“Why should I shake their hands, LeBron doesn’t,” said Patrick’s nine year-old son.
I know it drives some of you nuts when I bring sports analogies into the discussion of leadership, but I strongly believe role modeling and the resulting imitation is a big part of being a leader.
The Orlando Magic was victorious over the Cleveland Cavaliers in the NBA Eastern Conference Finals. LeBron “the King” James was surprisingly upset by Orlando because they acted and played as a team. Although I was publicly hoping for a Cleveland-LA match-up in the finals, such is basketball.
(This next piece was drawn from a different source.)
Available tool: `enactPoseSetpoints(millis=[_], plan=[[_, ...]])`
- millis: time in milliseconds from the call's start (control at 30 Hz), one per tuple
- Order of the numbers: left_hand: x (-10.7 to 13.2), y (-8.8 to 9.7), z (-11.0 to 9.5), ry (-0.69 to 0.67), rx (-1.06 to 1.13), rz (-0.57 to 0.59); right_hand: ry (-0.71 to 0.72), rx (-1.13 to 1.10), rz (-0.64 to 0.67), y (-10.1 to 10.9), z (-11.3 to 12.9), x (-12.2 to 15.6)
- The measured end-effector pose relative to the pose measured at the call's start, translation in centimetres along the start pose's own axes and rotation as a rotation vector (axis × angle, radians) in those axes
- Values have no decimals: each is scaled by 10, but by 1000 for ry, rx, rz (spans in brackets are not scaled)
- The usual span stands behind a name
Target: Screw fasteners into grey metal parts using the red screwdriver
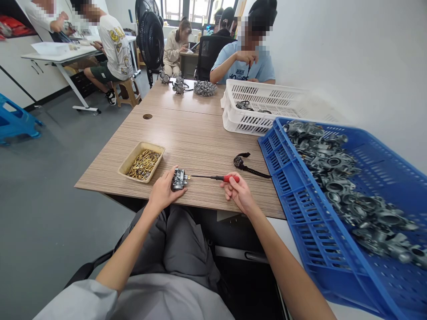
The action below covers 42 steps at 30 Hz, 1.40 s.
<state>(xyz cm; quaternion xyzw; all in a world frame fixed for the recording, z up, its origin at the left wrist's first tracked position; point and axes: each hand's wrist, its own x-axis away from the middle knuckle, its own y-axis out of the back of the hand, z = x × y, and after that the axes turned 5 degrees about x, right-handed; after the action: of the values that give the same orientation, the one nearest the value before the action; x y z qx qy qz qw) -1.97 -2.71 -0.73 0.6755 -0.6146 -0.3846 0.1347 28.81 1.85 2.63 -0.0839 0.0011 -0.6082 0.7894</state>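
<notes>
My left hand (163, 190) is closed around a small grey metal carburetor part (179, 179) resting on the wooden table (187, 133) near its front edge. My right hand (237, 191) grips the red handle of a thin screwdriver (216, 178). Its shaft points left, and its tip meets a brass piece on the part's right side. Left of the part sits a tan tray of brass screws (143, 162).
A blue crate (333, 231) holding several grey metal castings stands at my right. Behind it are stacked white baskets (263, 106). A black strap-like item (247, 165) lies on the table. A person sits at the far end with more parts; others sit farther back by a fan.
</notes>
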Motion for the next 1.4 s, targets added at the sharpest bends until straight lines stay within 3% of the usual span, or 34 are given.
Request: enactPoseSetpoints(millis=[1400], plan=[[0,1,0,5,23,-4,56,138,-33,-5,-2,0]])
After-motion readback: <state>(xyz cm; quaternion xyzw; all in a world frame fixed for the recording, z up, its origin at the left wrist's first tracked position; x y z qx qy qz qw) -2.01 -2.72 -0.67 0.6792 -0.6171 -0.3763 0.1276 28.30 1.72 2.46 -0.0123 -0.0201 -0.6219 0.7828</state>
At the series conclusion, LeBron James walked off the court, did not congratulate the other team and skipped the post game news conference. James said, “It doesn’t make sense for me to go over and shake somebody’s hand.” Whether or not Mr. James understands this at age 24, he was thrust in a position of power and many people (young and old) look up to him. Even though it was brief, LeBron forgot the basics and went into a “me” world forgetting that it is not about him, it is about the people. Adrian Wojnarowski of Yahoo Sports explained it well.
It is in the worst of times when great leaders are tested for to see if their true values come through. Some bend the rules or avoid the tough decisions. Others stand up and do the right thing.
Have you observed a strong leader do the right thing in a tough situation? Did it result in more respect for the leader?